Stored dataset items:
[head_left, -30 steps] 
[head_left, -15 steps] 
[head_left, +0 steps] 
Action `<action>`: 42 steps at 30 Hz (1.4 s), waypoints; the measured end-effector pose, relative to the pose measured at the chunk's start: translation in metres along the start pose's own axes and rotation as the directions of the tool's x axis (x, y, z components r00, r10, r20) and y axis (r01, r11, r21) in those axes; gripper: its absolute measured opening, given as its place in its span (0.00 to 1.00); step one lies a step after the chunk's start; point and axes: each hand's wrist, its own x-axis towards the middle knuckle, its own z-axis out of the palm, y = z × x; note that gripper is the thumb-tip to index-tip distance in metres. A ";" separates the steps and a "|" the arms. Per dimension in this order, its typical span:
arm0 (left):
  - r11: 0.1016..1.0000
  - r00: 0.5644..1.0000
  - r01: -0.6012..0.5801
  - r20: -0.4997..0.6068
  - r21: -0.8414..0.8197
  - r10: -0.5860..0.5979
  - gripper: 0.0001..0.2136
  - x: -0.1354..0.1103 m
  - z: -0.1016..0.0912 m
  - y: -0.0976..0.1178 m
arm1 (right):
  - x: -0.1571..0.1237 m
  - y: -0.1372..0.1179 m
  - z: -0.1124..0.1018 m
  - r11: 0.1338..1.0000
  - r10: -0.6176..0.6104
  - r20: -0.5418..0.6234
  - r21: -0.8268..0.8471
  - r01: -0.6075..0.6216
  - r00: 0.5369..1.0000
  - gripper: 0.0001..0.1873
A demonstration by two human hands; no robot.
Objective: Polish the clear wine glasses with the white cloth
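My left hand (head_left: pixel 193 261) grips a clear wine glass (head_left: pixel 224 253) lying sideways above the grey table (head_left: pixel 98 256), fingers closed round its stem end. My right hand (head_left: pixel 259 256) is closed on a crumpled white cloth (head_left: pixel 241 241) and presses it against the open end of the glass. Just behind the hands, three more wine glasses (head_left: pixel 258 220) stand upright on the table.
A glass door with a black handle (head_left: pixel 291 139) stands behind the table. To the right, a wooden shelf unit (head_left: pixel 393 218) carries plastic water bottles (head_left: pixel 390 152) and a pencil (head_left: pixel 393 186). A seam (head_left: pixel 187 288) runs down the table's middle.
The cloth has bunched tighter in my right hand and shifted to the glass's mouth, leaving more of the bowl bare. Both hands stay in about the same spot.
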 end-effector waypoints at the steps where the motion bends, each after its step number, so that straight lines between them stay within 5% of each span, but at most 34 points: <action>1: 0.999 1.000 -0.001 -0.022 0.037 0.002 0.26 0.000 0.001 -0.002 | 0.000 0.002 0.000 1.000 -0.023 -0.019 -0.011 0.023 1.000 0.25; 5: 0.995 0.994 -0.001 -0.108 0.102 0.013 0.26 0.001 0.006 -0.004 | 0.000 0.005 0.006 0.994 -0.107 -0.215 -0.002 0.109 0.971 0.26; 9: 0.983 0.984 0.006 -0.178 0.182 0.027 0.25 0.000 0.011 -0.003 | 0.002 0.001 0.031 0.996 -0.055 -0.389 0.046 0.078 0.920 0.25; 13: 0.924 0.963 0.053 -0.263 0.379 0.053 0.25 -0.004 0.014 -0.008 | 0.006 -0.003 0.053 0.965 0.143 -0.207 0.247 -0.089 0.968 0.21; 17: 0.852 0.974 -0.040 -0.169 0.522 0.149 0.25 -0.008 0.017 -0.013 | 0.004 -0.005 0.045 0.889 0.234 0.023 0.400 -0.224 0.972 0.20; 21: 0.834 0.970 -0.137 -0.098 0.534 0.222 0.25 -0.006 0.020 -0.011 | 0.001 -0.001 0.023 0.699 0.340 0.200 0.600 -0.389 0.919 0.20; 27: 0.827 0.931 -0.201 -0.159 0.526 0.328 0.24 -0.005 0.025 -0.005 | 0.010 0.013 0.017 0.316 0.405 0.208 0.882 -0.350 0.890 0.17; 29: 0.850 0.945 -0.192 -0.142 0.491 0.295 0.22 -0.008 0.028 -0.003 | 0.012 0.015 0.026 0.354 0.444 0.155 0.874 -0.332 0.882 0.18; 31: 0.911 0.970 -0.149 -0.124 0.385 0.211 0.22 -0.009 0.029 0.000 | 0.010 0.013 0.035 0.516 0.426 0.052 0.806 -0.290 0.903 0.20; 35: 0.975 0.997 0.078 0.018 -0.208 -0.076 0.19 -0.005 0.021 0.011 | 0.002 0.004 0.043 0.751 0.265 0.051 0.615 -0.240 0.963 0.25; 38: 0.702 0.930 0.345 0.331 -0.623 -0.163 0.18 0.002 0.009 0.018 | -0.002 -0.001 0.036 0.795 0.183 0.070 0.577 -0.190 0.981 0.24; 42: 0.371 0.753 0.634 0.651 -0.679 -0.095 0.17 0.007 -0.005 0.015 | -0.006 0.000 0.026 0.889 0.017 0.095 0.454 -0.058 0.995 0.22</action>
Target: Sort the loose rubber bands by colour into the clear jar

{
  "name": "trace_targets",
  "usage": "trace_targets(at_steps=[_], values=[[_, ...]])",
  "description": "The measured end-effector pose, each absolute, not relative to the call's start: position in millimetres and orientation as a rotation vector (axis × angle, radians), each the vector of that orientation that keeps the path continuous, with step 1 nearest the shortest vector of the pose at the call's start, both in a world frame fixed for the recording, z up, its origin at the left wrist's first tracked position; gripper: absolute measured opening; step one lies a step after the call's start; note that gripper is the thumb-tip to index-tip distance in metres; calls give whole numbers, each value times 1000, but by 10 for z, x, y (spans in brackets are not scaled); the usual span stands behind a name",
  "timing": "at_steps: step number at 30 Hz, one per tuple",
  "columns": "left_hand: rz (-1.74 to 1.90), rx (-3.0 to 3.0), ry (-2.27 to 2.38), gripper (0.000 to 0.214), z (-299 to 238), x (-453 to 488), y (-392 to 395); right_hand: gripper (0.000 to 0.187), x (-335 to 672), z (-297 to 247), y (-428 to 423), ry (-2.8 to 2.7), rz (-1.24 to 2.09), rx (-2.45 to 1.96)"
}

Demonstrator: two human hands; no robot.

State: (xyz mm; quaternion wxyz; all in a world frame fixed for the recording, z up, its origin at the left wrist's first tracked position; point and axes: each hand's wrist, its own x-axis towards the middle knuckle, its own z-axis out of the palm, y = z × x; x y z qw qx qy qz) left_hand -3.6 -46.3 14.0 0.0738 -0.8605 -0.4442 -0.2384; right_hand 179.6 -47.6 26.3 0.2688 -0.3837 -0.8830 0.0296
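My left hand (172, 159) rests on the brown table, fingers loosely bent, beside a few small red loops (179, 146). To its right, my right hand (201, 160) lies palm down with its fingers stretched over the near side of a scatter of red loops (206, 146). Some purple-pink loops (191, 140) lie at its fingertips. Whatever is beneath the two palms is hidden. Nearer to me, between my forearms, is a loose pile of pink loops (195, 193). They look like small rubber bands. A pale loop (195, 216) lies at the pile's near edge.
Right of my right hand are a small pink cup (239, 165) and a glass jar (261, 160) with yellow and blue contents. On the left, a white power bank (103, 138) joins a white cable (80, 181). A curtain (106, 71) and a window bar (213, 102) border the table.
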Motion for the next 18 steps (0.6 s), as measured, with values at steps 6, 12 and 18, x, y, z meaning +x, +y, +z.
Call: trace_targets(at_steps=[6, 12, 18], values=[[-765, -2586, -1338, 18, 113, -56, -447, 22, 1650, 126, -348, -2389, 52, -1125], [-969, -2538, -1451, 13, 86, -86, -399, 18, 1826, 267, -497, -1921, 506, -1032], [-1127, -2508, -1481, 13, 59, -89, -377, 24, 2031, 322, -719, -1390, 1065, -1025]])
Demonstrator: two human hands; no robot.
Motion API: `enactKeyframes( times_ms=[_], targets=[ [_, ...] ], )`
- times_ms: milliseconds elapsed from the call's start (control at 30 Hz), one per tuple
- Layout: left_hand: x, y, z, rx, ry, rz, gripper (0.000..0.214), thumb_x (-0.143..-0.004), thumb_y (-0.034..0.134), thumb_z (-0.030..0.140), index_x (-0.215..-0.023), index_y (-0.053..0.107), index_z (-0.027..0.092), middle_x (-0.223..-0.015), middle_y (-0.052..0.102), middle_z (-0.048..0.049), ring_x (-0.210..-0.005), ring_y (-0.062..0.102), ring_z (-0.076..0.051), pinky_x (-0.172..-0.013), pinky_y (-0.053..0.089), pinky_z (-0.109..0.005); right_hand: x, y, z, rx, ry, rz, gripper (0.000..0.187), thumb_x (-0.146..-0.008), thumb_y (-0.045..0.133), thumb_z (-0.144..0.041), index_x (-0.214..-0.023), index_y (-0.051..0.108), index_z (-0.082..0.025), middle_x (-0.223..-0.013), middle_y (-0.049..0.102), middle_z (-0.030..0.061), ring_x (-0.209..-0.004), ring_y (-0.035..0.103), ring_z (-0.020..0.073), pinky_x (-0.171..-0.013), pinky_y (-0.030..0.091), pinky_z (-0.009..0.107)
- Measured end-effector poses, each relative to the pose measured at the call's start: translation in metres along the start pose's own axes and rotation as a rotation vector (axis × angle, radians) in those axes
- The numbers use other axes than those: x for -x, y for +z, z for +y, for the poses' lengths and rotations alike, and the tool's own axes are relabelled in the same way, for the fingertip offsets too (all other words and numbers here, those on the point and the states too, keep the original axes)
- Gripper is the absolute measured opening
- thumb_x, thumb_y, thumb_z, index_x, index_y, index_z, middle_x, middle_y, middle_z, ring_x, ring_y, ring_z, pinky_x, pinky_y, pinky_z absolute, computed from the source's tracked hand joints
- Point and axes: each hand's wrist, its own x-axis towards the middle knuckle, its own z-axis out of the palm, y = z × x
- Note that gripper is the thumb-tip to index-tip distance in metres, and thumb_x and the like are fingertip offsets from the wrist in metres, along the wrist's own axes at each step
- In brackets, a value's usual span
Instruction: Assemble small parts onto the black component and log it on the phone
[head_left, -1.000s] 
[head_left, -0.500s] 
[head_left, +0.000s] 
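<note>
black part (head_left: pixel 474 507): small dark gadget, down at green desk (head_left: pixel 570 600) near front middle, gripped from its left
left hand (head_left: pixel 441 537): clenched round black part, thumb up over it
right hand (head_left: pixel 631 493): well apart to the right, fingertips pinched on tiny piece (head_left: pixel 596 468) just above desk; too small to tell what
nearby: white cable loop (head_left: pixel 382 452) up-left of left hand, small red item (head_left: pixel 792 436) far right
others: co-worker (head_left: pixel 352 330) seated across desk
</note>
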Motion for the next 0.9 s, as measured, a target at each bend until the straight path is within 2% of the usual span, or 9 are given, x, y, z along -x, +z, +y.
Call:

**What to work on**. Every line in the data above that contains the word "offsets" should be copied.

**Answer for this exercise**.
- The numbers use other axes than those: x for -x, y for +z, z for +y, for the poses' lengths and rotations alike, and the tool's own axes are relabelled in the same way, for the fingertip offsets too (all other words and numbers here, those on the point and the states too, keep the original axes)
- Note that gripper is the thumb-tip to index-tip distance in metres, and thumb_x and the like are fingertip offsets from the wrist in metres, along the wrist's own axes at each step

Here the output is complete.